### REQUIRED ACTION
Return the lines of the listing below exactly as they appear, beginning at the one with "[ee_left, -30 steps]" and stopping after the one with "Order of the"; do not include pictures.

── SUPPLIED DATA

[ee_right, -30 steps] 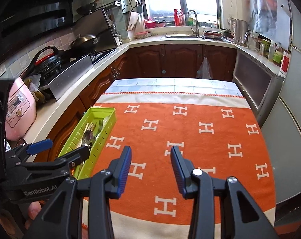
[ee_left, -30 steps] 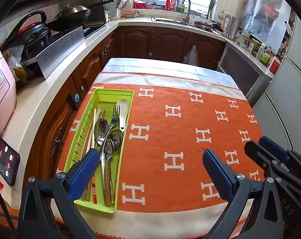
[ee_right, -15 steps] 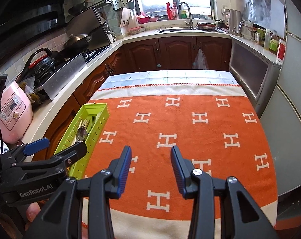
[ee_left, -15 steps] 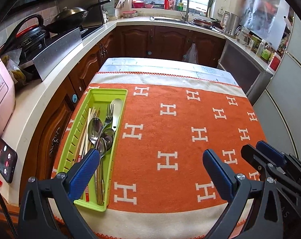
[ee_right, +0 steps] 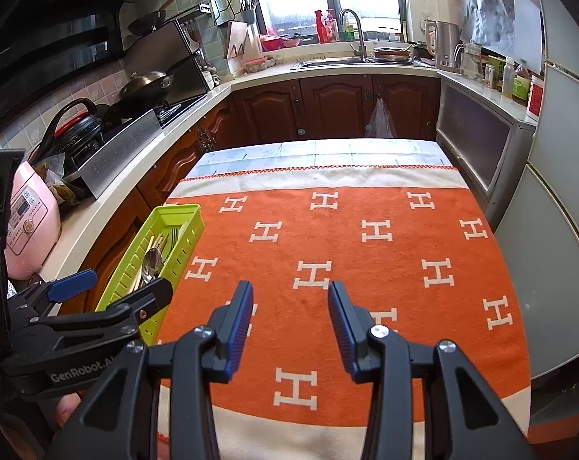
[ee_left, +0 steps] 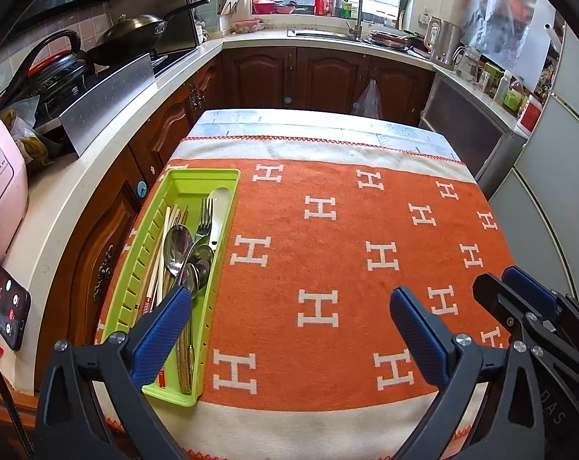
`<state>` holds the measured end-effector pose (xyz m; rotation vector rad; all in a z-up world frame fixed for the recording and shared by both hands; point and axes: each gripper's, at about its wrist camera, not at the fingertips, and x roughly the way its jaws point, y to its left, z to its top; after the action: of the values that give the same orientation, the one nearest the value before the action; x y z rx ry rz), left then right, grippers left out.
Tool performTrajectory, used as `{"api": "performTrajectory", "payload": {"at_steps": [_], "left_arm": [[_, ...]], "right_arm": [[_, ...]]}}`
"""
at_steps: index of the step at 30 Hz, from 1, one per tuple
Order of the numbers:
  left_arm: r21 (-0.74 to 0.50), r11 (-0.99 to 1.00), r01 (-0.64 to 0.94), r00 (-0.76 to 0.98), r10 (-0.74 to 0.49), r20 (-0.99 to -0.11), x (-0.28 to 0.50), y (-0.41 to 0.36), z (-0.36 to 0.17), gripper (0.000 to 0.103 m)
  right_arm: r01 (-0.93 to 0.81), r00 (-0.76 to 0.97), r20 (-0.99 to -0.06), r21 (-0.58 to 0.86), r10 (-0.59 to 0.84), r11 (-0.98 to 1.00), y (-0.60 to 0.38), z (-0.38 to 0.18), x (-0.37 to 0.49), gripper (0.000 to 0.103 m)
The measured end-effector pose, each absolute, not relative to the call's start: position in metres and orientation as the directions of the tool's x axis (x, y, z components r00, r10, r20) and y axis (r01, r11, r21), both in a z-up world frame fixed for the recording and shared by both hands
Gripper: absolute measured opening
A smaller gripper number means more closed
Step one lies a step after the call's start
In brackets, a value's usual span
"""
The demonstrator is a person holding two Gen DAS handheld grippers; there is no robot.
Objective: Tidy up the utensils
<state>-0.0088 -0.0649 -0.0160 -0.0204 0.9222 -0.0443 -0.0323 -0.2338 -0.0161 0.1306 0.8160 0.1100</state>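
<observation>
1. Lying at the left edge of the desk (ee_left: 327,142), the green tray (ee_left: 182,188) is holding all the utensils (ee_left: 186,245): spoons, a fork, a white spoon and chopsticks. No utensil is lying on the orange cloth (ee_left: 346,230).
2. Its long axis is running away from the cameras, and the handles are pointing toward the near end.
3. The left claw (ee_left: 289,329) is the nearer one. The tray is sitting at its left fingertip, which is overlapping the near part of the tray. The claw is standing wide open and is holding nothing.
4. The right claw (ee_right: 290,326) is hanging over the middle of the cloth, well apart from the tray, which is lying to its left. It is partly open and is also holding nothing.
5. The left finger is hiding some handles. The spoons are overlapping, so I cannot count them surely. From the right view, the tray wall and the left claw are covering most of the utensils.
</observation>
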Motion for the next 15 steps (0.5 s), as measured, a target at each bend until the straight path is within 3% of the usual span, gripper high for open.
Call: {"api": "performTrajectory", "payload": {"at_steps": [15], "left_arm": [[-0.035, 0.999, 0.030, 0.603, -0.046, -0.797, -0.0084, -0.0663, -0.0180, 0.102]], "right_arm": [[-0.035, 0.682, -0.720, 0.146, 0.131, 0.989, -0.2324, -0.0170, -0.0335, 0.041]]}}
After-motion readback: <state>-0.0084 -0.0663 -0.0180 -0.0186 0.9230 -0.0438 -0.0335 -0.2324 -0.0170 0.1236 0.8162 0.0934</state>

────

### TASK RESULT
[ee_left, -30 steps] 
[ee_right, -15 steps] 
[ee_left, -15 steps] 
[ee_right, +0 steps] 
[ee_left, +0 steps] 
`<state>` holds the measured end-effector pose (xyz m; rotation vector rad; all in a z-up world frame fixed for the recording and shared by both hands; point and axes: each gripper's, at about its wrist camera, not at the fingertips, and x roughly the way its jaws point, y to its left, z to its top; after the action: of the values that give the same orientation, the one nearest the value before the action; x y z rx ry rz), left then right, grippers left out.
Tool performTrajectory, used as `{"api": "performTrajectory", "payload": {"at_steps": [_], "left_arm": [[_, ...]], "right_arm": [[_, ...]]}}`
"""
at_steps: index of the step at 30 Hz, from 1, one per tuple
Order of the numbers:

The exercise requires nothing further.